Katie walked slowly, her steps measured, cautious. Nearing the archway leading into the lobby, she took a deep breath. If the front door was open, they were most likely fucked. Sunlight was very visible on the far wall, illuminating their way. Something was open.

Travis and Roger behind her, she moved slowly along the wall, and out onto the tiled floor, her boots making soft tapping sounds. The enormous oak staircase cut the lobby in half and they slipped along its side. Katie glanced upwards, toward the railing and the second floor.

Nothing.

Slowly, one of the large windows came into view. Light was pouring in through it, but the front doors were closed. Chained, in fact.

She sighed with relief and turned to see a zombie staring at her. It was a maid, standing on the stairs. Her head was hanging by sinews and flopped sideways on her chest. She would have appeared headless from the behind. But from her angle, she could clearly see the barely attached head and its crazed eyes. It was obviously too confused by its condition to know what to do. It scuttled one way then the other, uncoordinated.

“Damn,” Roger whispered.

Katie drew her bowie knife from her belt and approached the creature slowly. It blinked at her, its mouth open, trying to scream at her, and started snapping its jaws at her.
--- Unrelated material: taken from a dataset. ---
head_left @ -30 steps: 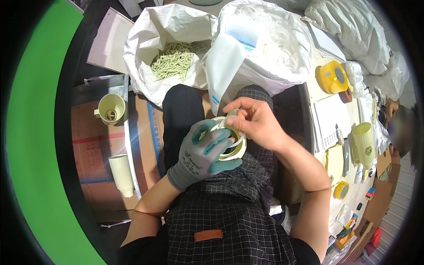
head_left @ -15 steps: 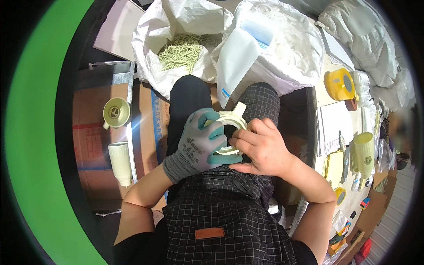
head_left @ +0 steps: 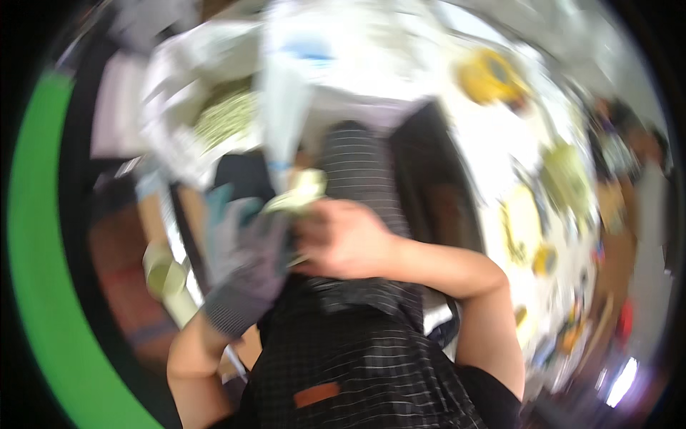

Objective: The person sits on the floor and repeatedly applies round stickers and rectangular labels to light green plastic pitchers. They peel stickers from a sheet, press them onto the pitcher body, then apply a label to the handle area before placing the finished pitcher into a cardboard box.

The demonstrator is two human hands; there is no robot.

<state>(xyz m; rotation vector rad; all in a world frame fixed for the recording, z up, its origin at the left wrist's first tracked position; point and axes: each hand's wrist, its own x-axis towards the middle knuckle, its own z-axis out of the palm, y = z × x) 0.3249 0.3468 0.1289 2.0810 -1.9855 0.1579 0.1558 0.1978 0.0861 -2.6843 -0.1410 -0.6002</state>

Again it swayed back and forth, obviously not sure how to move toward its prey.

With a grunt, Katie shoved the creature over and it landed hard on the stairs. Its head flopped to one side, its teeth snapping. Lifting the knife over her shoulder, Katie narrowed her eyes, aimed, and struck the zombie through the eye as hard as she could. The knife hit bone and she twisted, pushing further in. The jaws stopped snapping. Katie braced her foot on the head and drew out her knife. Cleaning the blade on the dead maid’s dress, she looked up to see Roger and Travis looking at her in shock.

“What?”

“Damn,” Roger said.

Katie looked around and saw the other team lead by Katarina entering the far side of the room. They signaled that they were clear and Katie nodded.

The walkie-talkie sputtered, “Dining room! Now! Fuck Fuck!

Fuck!” Jenni’s voice was frantic.

The gun shots began.

2. Nothing Ever Goes As Planned

In some ways it was just like a video game. You fired until the gun clicked empty, reloaded, fired again, reloaded…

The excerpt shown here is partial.